I also found it very powerful and meaningful that Dr. Evans took the time at the end of her presentation to say, “Thank you to the study participants, especially those with type 1 narcolepsy with cataplexy who washed out of their medications to participate in this study.”

In my work with the White House and Stanford MedX on Precision Medicine and Participant Engagement, I’d felt that genuine recognition of the people who participate in research goes a long way toward making research a more respectful process. 

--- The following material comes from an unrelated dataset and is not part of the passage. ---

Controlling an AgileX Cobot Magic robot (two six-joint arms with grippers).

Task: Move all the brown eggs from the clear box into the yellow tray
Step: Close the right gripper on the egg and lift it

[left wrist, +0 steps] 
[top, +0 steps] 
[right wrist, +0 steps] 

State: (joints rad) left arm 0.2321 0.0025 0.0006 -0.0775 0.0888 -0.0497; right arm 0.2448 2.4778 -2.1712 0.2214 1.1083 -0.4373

(Please note: I am not a scientist or doctor. You should always speak with your narcolepsy specialist about treatment options and whether a clinical trial would be a good option for you. However, I hope this post helps provide access to information, because when navigating a complex healthcare system with a serious condition like narcolepsy, information is power.)